À l’occasion de la journée mondiale des troubles des conduites alimentaires (TCA) qui a lieu ce vendredi 2 juin, focus sur l’hyperphagie, un trouble encore méconnu et pourtant largement répandu qui consiste à manger en quantité, jusqu’à s’en rendre malade, pour étouffer ses émotions.

Hier soir encore, en rentrant du travail, Alix* a dû batailler avec elle-même. L’objet de ses crispations intérieures : le fatidique moment des courses. Comme à chaque fois, c’est la même histoire : elle passe et repasse dans les rayons en luttant pour ne pas dévaliser celui des sucreries. Car elle sait très bien que si elle « s’autorise » à acheter ce paquet de gâteaux, elle ne pourra s’empêcher de « l’engloutir » tout entier une fois rentrée. Raison pour laquelle il n’y a d’ailleurs rien de « gras » ou de « sucré » dans ses placards. Cette fois, c’est une victoire : elle n’a pas « succombé ». Mais ce soir, en rentrant du travail, Alix bataillera certainement encore avec elle-même en passant devant le supermarché, et peut-être que cette fois - « parce que c’est la fin de la semaine » - elle craquera pour un ou deux paquets de gâteaux. Et après, comme toujours, tombera l’écrasant poids de la culpabilité. 

Car, dans ces moment-là, Alix n’a pas faim. Mais dès qu’elle se sent triste, en colère ou angoissée, elle mange ou plutôt, elle se jette sur la nourriture. Sucré, salé, tout y passe. Ce n’est même plus une envie à ce stade, c’est un besoin. D’ordinaire, elle mange pourtant plutôt sainement, mais ces pulsions-là vont bien au-delà de la gourmandise. La jeune femme de 28 ans fait ce qu’on appelle de l’hyperphagie. Son diagnostic a été posé il y a quelques semaines par sa médecin traitante.
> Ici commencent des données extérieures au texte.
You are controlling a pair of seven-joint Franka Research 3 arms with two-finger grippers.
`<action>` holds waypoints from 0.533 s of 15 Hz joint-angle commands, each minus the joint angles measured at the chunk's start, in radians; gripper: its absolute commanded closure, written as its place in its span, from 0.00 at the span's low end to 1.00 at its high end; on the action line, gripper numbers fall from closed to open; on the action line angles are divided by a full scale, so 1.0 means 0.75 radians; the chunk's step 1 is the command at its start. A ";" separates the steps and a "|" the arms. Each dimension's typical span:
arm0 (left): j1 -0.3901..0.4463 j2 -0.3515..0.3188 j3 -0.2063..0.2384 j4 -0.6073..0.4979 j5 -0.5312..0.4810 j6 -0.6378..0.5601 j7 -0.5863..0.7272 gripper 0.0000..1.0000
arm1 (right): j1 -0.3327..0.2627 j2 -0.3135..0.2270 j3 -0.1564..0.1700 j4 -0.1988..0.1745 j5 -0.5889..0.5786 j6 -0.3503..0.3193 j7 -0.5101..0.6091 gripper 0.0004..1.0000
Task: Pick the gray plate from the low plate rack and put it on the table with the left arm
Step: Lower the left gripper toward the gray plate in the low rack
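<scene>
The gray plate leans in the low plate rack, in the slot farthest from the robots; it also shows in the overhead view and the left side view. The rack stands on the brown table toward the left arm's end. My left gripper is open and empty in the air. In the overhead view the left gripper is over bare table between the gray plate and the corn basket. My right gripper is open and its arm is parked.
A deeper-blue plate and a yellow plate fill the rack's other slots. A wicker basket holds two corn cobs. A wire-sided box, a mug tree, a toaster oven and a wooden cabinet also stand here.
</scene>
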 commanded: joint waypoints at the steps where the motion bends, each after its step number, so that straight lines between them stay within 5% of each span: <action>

Elle mange et grignote sans le moindre plaisir jusqu’à en avoir mal au ventre, mais à la différence de personnes atteintes de boulimie, elle ne se fait pas vomir.

Au moins une crise par semaine pendant au moins trois mois 

L’hyperphagie est un trouble du comportement alimentaire (TCA), au même titre que l’anorexie ou la boulimie. Selon la Haute Autorité de santé, l’hyperphagie se caractérise « par des épisodes récurrents de crises de boulimie, en l’absence de comportements compensatoires » comme le vomissement ou la prise de laxatifs par exemple. En clair, cela consiste à manger une quantité de nourriture supérieure à la moyenne - qu'elle soit « saine » ou non -, dans un temps restreint, souvent en cachette, sans ressentir la sensation de faim physiologique et jusqu’à l’inconfort physique. 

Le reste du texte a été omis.